Afterwards David cried; but the film was still there.

That was the rainy summer. The grass thrived, lush and lolling. By fall it had covered Effie’s grave completely.

You could take a short cut through the graveyard to the acre field. One day that fall, David came across Bess clipping grass off the sods.

They didn’t greet each other immediately, as they would have done, meeting anywhere else. But the minute’s duty silence was no longer the automatic stitch that two people who have borne identical suffering feel at sight of each other.
It was a thing of will. The line their hearts had drawn around this piece of ground was gone. Now the only thing separating it from the rest of the field was the visible border of sod.

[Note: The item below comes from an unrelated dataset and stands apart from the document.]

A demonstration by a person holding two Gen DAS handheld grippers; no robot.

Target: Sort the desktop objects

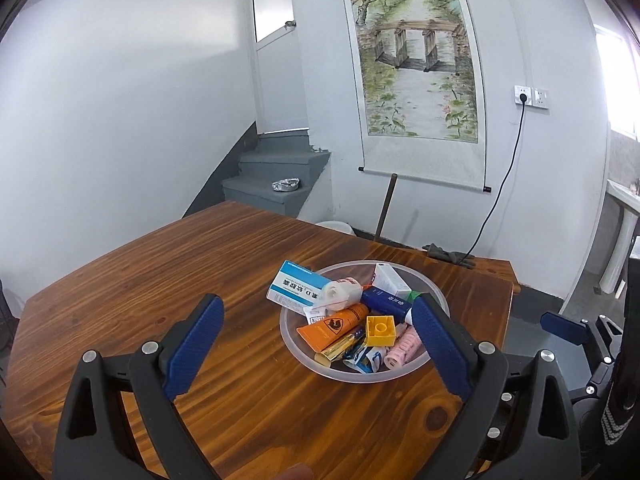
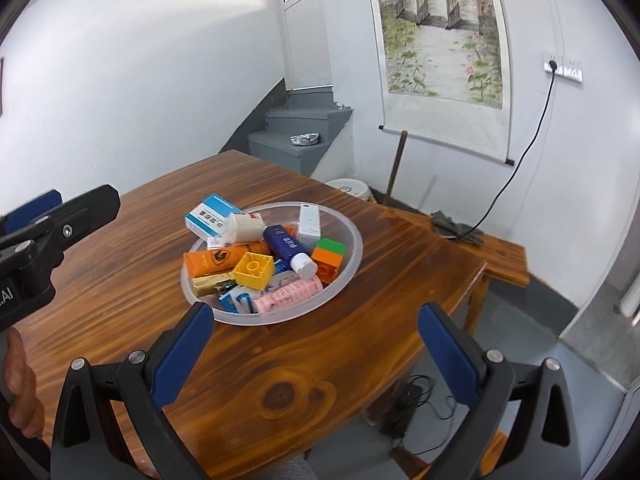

David’s sense of guilt about Effie’s cold and the wet grass was mistaken. The big word the doctor had used, the one Bess couldn’t remember, was “leukemia.” But David never knew that.

The guilt soon passed from voice to echo. But it was the first thing he could tell
no
one. It taught him that secrecy about anything (even a hateful thing like this) made it a possession of curious inviolability, and tempted him to collect more. The essence of childhood is that the past is never thought of as something that might have been different. He was never, even for a moment, all child again.